Extracted records
[Start of Attachment]

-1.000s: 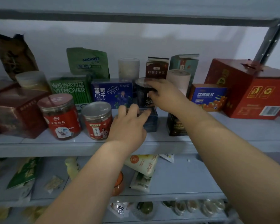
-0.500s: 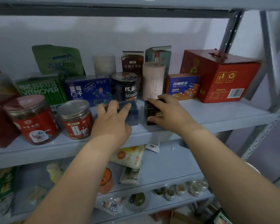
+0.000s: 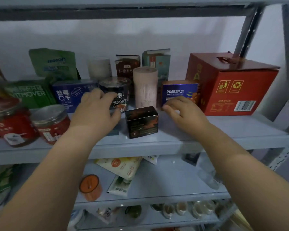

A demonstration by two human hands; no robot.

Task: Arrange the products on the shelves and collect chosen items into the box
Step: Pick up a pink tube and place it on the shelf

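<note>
**Small black box stands free at the shelf front, a hand on either side**

We see the small black cardboard box with copper-coloured print [image 3: 141, 121] upright near the front edge of the grey metal shelf [image 3: 223, 130], one corner turned towards us, its lid closed. Neither hand is touching it. The right hand [image 3: 183, 112] hovers just to its right; its grip is slack, fingers loosely bent around nothing. The left hand [image 3: 93, 114] lies palm down just to its left, fingers spread and only lightly bent, over a dark teal box [image 3: 114, 131] of which only a corner shows; its grip closes on nothing that we can make out.

Directly behind the black box rises one pale pink cardboard tube [image 3: 145, 87]. Beside that stand one black tin with a clear lid [image 3: 114, 87], partly covered by the left fingers, and one blue and orange carton [image 3: 180, 92], partly covered by the right hand. One large red carton with a carry handle [image 3: 232, 84] fills the right end.

To the left we count two clear jars with red labels [image 3: 12, 124] and metal lids, one blue carton [image 3: 70, 95] and one green carton [image 3: 30, 94]. At the back wall stand one green pouch [image 3: 53, 64], one frosted white cup [image 3: 99, 67] and two upright cartons, brown [image 3: 128, 65] and teal [image 3: 156, 62].
</note>
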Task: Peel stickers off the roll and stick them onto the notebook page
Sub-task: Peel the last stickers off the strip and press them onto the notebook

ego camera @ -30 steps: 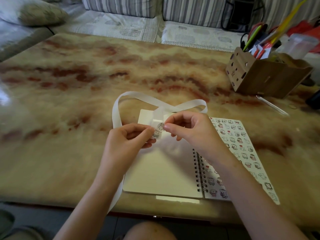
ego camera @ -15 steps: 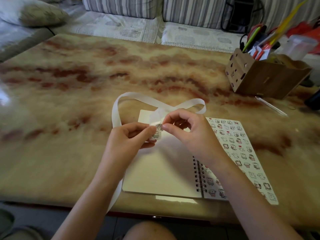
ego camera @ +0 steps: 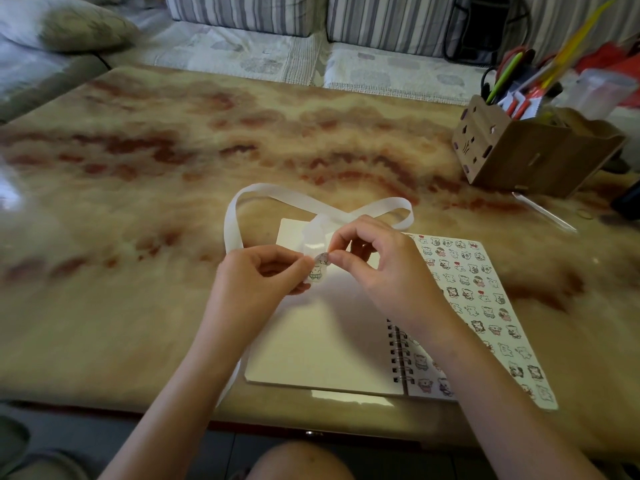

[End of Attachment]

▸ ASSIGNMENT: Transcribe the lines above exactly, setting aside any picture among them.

▸ SOLUTION FOR THIS TASK:
-1.000s: 
-0.500s: 
+0.000s: 

A demonstration by two human hands; no robot.

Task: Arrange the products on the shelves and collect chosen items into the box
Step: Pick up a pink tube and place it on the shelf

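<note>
**Small black box stands free at the shelf front, a hand on either side**

We see the small black cardboard box with copper-coloured print [image 3: 141, 121] upright near the front edge of the grey metal shelf [image 3: 223, 130], one corner turned towards us, its lid closed. Neither hand is touching it. The right hand [image 3: 183, 112] hovers just to its right; its grip is slack, fingers loosely bent around nothing. The left hand [image 3: 93, 114] lies palm down just to its left, fingers spread and only lightly bent, over a dark teal box [image 3: 114, 131] of which only a corner shows; its grip closes on nothing that we can make out.

Directly behind the black box rises one pale pink cardboard tube [image 3: 145, 87]. Beside that stand one black tin with a clear lid [image 3: 114, 87], partly covered by the left fingers, and one blue and orange carton [image 3: 180, 92], partly covered by the right hand. One large red carton with a carry handle [image 3: 232, 84] fills the right end.

To the left we count two clear jars with red labels [image 3: 12, 124] and metal lids, one blue carton [image 3: 70, 95] and one green carton [image 3: 30, 94]. At the back wall stand one green pouch [image 3: 53, 64], one frosted white cup [image 3: 99, 67] and two upright cartons, brown [image 3: 128, 65] and teal [image 3: 156, 62].
</note>
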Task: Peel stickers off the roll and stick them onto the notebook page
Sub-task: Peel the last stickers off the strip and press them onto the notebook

ego camera @ -30 steps: 
ego camera @ -15 steps: 
ego camera @ +0 steps: 

Here the output is complete.